WORK TASK:
Copy exactly, please, each line of the data below until the line that contains "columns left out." has been copied, beginning at the top.

Source data:
- - - - -
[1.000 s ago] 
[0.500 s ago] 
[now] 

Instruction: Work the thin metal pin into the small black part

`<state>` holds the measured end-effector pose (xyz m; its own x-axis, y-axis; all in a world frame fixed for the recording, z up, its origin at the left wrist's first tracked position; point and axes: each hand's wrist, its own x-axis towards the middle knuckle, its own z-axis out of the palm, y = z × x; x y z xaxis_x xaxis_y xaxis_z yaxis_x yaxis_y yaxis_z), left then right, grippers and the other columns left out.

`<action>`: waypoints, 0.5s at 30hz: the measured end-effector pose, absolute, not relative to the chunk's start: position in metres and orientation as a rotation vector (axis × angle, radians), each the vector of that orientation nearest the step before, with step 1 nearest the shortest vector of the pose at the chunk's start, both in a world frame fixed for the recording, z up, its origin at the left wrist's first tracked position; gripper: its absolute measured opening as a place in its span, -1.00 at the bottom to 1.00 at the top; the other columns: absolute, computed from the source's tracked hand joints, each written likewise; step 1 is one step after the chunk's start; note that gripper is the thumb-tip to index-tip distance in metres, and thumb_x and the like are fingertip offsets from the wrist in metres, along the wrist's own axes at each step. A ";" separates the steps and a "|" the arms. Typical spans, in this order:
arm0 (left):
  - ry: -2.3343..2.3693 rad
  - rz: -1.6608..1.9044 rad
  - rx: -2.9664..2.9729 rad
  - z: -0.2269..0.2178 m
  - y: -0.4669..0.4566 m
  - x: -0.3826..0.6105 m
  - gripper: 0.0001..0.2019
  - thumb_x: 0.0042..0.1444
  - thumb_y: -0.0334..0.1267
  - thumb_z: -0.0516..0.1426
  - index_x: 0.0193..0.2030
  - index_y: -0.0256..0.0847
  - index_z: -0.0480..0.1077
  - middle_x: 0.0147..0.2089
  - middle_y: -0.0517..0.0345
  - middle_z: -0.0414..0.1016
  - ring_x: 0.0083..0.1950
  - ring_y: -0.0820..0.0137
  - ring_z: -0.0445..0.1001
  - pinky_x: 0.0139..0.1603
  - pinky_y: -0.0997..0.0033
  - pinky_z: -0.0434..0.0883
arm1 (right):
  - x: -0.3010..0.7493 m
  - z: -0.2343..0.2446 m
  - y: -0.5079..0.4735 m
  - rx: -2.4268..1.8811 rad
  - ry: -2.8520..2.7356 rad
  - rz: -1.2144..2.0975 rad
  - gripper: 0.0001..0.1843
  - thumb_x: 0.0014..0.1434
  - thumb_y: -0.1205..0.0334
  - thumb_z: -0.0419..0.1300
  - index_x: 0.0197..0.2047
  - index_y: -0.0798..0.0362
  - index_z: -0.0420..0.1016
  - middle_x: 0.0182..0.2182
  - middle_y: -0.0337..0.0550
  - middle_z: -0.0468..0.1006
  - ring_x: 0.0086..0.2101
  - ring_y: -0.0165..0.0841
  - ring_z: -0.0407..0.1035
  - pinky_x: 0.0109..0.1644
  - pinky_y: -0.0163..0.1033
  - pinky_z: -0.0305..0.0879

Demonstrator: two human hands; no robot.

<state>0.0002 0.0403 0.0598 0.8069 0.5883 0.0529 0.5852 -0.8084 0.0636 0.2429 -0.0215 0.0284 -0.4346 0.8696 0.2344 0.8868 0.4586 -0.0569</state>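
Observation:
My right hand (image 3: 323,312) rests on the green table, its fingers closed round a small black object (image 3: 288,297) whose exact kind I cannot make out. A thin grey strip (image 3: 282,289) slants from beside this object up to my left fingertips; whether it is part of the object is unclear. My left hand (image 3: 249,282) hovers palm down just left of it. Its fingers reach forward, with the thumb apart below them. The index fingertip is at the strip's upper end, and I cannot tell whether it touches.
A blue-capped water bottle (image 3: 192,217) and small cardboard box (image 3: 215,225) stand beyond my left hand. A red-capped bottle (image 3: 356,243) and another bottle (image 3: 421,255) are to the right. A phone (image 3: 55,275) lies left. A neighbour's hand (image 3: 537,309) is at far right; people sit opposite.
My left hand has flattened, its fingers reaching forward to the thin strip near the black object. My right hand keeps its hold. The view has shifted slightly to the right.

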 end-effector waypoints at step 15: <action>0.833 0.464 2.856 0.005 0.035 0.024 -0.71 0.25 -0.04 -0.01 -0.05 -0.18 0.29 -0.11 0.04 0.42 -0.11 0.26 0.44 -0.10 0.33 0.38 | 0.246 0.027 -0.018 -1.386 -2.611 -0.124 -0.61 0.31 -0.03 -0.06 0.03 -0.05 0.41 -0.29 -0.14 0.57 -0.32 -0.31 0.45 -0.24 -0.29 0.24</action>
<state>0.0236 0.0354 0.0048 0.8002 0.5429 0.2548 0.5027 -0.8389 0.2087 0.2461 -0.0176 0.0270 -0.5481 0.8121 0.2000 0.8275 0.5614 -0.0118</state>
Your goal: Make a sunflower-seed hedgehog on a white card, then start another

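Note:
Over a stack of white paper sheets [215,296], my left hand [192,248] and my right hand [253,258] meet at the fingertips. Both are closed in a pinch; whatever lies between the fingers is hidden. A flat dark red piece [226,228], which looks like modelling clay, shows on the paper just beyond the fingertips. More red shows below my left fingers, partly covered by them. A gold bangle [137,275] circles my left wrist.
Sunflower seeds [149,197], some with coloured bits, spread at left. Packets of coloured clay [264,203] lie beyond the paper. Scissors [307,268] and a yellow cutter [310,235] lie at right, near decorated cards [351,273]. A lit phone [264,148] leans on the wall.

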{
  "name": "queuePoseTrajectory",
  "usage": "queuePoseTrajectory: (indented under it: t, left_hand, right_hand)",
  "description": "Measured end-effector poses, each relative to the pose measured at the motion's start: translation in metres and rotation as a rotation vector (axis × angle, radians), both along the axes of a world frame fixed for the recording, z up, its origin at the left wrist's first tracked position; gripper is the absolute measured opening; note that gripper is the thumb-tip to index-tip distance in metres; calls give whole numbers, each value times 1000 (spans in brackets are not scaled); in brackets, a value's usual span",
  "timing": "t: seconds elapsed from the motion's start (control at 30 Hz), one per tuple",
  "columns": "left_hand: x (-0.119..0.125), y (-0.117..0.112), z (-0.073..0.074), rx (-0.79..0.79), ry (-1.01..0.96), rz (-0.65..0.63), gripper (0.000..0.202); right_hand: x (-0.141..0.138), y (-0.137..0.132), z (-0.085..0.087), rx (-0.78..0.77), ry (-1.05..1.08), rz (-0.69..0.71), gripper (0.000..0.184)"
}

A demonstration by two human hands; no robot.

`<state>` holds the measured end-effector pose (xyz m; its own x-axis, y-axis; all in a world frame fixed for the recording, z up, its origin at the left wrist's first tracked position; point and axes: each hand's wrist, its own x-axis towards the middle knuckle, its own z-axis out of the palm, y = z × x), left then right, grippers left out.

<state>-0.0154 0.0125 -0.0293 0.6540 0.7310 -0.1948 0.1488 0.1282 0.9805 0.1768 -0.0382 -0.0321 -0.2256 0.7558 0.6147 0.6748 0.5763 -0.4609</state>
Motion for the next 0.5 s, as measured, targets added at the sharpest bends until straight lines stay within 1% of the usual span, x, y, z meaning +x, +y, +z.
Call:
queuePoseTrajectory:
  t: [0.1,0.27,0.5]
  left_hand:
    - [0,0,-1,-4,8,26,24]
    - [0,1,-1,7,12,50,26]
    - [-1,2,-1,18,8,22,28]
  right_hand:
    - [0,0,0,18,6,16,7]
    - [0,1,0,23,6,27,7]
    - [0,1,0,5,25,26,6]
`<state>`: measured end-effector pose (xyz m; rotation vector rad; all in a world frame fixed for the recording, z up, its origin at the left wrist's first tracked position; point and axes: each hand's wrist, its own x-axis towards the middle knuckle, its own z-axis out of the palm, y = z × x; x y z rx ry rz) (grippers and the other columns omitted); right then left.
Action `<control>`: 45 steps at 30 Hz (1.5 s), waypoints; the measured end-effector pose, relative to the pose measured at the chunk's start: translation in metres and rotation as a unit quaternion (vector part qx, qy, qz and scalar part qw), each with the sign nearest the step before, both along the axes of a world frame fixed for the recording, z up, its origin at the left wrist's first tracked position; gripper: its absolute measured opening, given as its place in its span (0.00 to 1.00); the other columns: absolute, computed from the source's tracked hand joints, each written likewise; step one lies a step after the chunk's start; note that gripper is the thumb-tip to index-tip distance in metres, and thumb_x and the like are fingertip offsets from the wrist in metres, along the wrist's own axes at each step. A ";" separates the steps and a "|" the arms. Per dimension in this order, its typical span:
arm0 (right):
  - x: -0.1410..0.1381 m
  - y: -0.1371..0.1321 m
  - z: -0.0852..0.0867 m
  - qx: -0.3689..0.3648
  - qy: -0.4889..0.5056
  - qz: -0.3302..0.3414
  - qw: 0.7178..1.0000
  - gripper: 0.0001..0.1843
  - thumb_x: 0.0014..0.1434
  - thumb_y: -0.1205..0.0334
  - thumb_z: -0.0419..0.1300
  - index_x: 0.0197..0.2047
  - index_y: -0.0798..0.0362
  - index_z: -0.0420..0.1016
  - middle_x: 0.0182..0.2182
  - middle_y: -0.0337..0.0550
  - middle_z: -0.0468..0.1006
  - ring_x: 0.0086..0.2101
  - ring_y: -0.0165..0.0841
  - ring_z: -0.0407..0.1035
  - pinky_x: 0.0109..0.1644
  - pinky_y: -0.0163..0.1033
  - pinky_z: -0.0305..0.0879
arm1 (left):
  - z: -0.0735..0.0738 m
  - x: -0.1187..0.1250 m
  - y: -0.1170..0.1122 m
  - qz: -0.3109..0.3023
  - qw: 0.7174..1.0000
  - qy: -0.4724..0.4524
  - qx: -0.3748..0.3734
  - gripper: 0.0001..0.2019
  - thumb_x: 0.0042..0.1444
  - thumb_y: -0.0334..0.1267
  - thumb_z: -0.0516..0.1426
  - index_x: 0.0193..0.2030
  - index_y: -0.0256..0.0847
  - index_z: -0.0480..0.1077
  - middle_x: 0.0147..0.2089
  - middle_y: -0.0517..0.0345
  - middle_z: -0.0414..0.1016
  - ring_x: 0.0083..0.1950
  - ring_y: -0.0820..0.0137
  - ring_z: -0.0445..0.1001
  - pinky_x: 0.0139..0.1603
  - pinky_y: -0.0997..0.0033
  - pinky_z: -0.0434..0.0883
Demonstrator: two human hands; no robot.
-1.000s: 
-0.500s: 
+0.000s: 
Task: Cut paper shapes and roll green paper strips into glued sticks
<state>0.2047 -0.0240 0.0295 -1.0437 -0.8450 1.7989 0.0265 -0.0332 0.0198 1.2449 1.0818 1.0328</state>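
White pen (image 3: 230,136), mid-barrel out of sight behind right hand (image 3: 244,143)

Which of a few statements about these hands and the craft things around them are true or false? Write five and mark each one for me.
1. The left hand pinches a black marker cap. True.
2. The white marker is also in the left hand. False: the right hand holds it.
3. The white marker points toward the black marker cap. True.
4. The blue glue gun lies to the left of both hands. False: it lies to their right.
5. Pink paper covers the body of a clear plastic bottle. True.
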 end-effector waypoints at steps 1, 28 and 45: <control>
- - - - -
REPLY TO THE TASK:
[1.000 s ago] 
[0.500 s ago] 
[now] 

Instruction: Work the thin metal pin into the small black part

`<state>` holds the measured end-effector pose (xyz m; its own x-axis, y-axis; all in a world frame fixed for the recording, z up, its origin at the left wrist's first tracked position; point and axes: each hand's wrist, its own x-axis towards the middle knuckle, its own z-axis out of the palm, y = z × x; x y z xaxis_x xaxis_y xaxis_z yaxis_x yaxis_y yaxis_z), left then right, grippers and the other columns left out.

The answer has been written out in full.